“My parents did not go to college, why should I?” “Look at my father, he’s an alcoholic. I am sure I will become one too.” “My family has a history of depression. I will never escape it. It will always follow me.” “My mom cannot seem to keep a guy. She sleeps around. She’s always dependent. This is life and this is what I should expect.”
In college I took two entry level psych cases. There was my mandatory general intro to psych class and then for funsies I took a social psych class. They were both really interesting and I learned a lot about myself and my fellow humans. One of the ideas we discussed in both classes was the nature verse nurture argument. What this comes down to is that psychologists agree that there are two main things that shape us into the people that we are.
One thing that shapes us is nature. This is the idea that our genetics and our heritage make us into who we are. Our genetics. Our DNA determines if we are male or female, brunette or blonde, brown or blue eyed. It determines the pigmentation of our skin. You know the things that just come to you naturally? Maybe you have just always been good at math or you are great at socializing with people. Maybe you had a knack for playing sports or you started reading at an early age. Whatever it is, it is those things that you just are, not things that you were taught or had to really work at that is your nature.
The other shaping comes from nurture. This is how our parents raised us, rewarded us, and disciplined us. This is how we were taught to interact with the world. I was brought up in a very athletic and active family. I learned at an early age that sports were pretty much a necessity. My husband grew up in more of an academic household. My hubby likes sports, he even played some football and baseball and did one year of track, but he does not have the passion for competition and moving and doing the same way I do. If I go too long without being engaged in some athletic activity I go a little stir crazy. Now this nurture thing goes way beyond being athletic or not. One definition of nurture states that it is “the process of caring for and encouraging the growth or development of someone or something.” For example “the nurture of ethics and integrity.” Our ethics, what is right and what is wrong. What is normal and what is unacceptable. This is all a part of nurture and we start to learn from this at a very early age.

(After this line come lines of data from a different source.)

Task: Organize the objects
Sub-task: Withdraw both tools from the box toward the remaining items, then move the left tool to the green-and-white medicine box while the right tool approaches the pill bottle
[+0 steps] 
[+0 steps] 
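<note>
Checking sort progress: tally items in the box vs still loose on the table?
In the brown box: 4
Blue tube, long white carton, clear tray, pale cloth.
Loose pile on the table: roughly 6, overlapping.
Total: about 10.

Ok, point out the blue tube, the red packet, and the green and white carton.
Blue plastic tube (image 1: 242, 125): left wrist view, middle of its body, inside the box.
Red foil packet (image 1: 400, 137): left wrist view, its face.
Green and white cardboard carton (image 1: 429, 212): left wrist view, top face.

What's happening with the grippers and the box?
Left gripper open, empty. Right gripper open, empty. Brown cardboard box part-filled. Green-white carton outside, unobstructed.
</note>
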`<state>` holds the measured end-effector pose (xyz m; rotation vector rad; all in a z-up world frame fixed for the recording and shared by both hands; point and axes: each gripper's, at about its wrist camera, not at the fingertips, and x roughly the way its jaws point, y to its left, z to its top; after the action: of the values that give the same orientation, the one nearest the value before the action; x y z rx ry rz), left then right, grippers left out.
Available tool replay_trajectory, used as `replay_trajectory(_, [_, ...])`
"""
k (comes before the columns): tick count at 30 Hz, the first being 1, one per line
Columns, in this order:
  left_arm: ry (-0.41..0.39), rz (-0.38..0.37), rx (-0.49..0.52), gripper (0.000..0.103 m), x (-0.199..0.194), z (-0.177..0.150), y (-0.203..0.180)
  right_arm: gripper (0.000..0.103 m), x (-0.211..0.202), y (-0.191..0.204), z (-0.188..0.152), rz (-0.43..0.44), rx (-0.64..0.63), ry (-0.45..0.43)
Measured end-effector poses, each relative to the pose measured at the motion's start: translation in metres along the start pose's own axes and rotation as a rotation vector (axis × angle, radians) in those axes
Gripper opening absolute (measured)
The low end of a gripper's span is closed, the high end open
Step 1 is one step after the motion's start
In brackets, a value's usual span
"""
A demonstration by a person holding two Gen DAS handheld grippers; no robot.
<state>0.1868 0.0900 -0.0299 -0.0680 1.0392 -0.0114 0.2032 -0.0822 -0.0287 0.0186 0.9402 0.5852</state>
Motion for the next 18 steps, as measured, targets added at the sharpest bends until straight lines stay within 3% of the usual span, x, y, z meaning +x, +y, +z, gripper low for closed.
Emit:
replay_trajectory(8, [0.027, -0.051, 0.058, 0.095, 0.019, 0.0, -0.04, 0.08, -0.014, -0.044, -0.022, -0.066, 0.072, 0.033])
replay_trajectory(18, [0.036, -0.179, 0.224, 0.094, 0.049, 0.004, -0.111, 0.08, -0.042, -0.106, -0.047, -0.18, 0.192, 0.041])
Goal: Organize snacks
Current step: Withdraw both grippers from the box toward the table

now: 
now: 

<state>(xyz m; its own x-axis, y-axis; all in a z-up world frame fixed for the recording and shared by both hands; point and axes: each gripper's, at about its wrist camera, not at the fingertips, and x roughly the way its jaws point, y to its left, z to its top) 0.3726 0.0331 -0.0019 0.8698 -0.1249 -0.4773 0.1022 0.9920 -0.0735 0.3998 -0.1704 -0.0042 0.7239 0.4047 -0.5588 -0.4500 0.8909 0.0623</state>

Now, the argument comes in when deciding how much of each goes into making us, us. Is it a 50/50 share or is it more nature than nurture or vise versa? Maybe you grew up in a family that was not your biological family. Maybe your biological parents had anger management problems, but you never knew them as you were taken in by a loving, patient family at a young age. How much of your nature will come through the nurture? This is the argument that is hard to settle. Scientists and Psychologist study adopted children and are particularly excited if they can find siblings, especially twins, which were separated at a young age and raised in different houses.
Your family will shape you. Your genetics help to mold you. But they will never define nor be you. You are so much more than your earthly family or your earthly DNA. Fortunately, we are all adopted by God and his nurturing can overcame anything that tries to shape us here on this earth. Our sinful nature can be overcome by being a part of His loving family and having his perfect nurturing wash over us. Never, ever feel that you cannot be used by God because something along the way has messed you up. Never think that just because your family has some problem, or many problems, that you are now tainted. Take Jephthah for example. His mother was a prostitute and he was shunned by his father’s family because of his origins. God saw him as his own child, one to be loved and cherished. God still used Jepthah for a great purpose. We can all be mighty warriors.
Judges 11 – NIV
“Jephthah the Gileadite was a mighty warrior. His father was Gilead; his mother was a prostitute. 2 Gilead’s wife also bore him sons, and when they were grown up, they drove Jephthah away. “You are not going to get any inheritance in our family,” they said, “because you are the son of another woman.” 3 So Jephthah fled from his brothers and settled in the land of Tob, where a gang of scoundrels gathered around him and followed him.
4 Some time later, when the Ammonites were fighting against Israel,5 the elders of Gilead went to get Jephthah from the land of Tob.6 “Come,” they said, “be our commander, so we can fight the Ammonites.”
7 Jephthah said to them, “Didn’t you hate me and drive me from my father’s house? Why do you come to me now, when you’re in trouble?”
8 The elders of Gilead said to him, “Nevertheless, we are turning to you now; come with us to fight the Ammonites, and you will be head over all of us who live in Gilead.”
9 Jephthah answered, “Suppose you take me back to fight the Ammonites and the Lord gives them to me—will I really be your head?”
10 The elders of Gilead replied, “The Lord is our witness; we will certainly do as you say.” 11 So Jephthah went with the elders of Gilead, and the people made him head and commander over them. And he repeated all his words before the Lord in Mizpah.
. . . 29 Then the Spirit of the Lord came on Jephthah.
. . . 32 Then Jephthah went over to fight the Ammonites, and the Lord gave them into his hands.